As time passed, Boy became increasingly separated from Deptford. His final ties with his past were severed by the death of his father, as Boy had no reason to look back anymore, only forward, only up. His father would never have imagined what Boy would become, for as Dunny states, “Where his looks and style came from I never knew; certainly not from old Doc Staunton… or from his mother.” (Davies 103). Boy changed his religion, much to the distaste of his family, created an empire from sugar and tried his luck in politics. It is through these changes that Boy becomes twice born.
The final character is Paul Dempster, who denied his past very quickly by running away with the circus during his childhood. Paul states, “I was too young for the kind of guilt my father wanted me to feel… I couldn’t stand it” (Davies 251) so he felt he needed to leave and the circus was his first opportunity. He changed his name to Magnus Eisengrim as part of his magic show. Paul had never been back to Deptford since he left and when Dunny asked if he would like him to tell his mother he was alive, his response was, “She is a part of a past that cannot be recovered or changed by anything that I can do now.” (Davies 139) showing that Paul had completely disassociated himself from his past. He was the son of a Baptist minister, he should have grown up to be an example to everyone else in the town of how a person should be, but he became a magician instead. Paul was “…a poetic magician who took himself seriously.” (Davies 192) with an act like no other. It is clear that as soon as Paul ran away with the circus, he became twice born, but throughout his life, he was followed by the blame for his mothers’ madness.

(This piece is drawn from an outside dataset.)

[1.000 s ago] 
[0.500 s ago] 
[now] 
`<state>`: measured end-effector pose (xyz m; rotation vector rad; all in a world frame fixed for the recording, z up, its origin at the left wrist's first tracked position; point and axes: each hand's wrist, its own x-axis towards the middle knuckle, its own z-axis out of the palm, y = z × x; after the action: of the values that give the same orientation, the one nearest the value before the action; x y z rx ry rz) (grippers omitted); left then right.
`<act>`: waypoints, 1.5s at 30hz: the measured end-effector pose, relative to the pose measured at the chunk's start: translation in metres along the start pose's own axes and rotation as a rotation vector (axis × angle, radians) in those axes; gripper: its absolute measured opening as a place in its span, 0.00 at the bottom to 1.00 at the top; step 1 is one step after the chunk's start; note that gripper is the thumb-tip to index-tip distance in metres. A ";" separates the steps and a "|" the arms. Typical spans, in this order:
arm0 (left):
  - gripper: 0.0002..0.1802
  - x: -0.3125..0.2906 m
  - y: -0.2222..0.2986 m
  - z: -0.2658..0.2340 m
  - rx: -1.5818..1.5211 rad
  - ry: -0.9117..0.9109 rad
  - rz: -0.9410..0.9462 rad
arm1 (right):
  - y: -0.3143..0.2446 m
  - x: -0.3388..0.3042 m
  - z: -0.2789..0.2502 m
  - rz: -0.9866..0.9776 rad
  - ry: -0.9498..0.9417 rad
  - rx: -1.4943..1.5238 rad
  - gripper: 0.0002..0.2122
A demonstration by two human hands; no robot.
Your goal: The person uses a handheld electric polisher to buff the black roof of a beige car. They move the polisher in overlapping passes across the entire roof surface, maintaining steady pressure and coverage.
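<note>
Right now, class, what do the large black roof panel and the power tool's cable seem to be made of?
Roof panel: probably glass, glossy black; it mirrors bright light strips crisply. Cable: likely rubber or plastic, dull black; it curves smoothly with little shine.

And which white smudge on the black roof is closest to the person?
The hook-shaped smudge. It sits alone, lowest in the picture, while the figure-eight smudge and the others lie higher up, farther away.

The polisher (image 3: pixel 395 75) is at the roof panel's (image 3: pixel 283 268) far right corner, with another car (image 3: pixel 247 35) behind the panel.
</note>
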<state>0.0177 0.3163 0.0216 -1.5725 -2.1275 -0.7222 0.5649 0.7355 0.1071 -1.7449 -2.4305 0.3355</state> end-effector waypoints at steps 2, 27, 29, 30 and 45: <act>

Finally, by the end of the novel, the characters have come full circle and in a meeting in Dunnys’ office, they discuss the matter of the snowball. Dunny becomes thrice born when he tells the truth about the snowball, relieving a burden that has governed him throughout his life. Dunny has always felt the same boyhood guilt and had finally come to terms with the incident. Paul was also thrice born as when he hears the story, he comes to realize that the blame that was on him as a boy for his mothers’ madness was not truly his. This brings into question, Boy. Did he in fact become thrice born? Any reader would like to believe so, and believe that he killed himself out of guilt, but who can say for sure? He did say, “I wish I could get into a car and drive away from the whole damn thing” (Davies 232) But even as he left, Boy denied remembering the incident of the snowball and said that he did not feel any guilt.
Furthermore as Paul was leaving, he said, “I have everything I need” (Davies 255), was he referring to the story or was he referring to the stone that was in the snowball?In conclusion, the concept of being twice born is the vessel for development of the characters in Fifth Business and is a reoccurring theme throughout the novel. Before the meeting Dunny says, “The cloaks we had wrapped around our essential selves were wearing thin” (Davies 233), suggesting that the concept of ‘twice born’ is not a permanent change but a means to come full circle and revisit their boyhood. During the meeting in Dunnys’ office, Percy says that boys are brutes because they do not know any better, but they grow up to be men, and Dunny replies, “Men who retain something of the brutish boy ” (Davies 254). Boys truly are men in miniature, they can change appearance and their name, but they will always come full circle and realize those brutish boyhood traits in the end.
Davies, Robertson. Fifth Business. Toronto: The Penguin Group, 1970.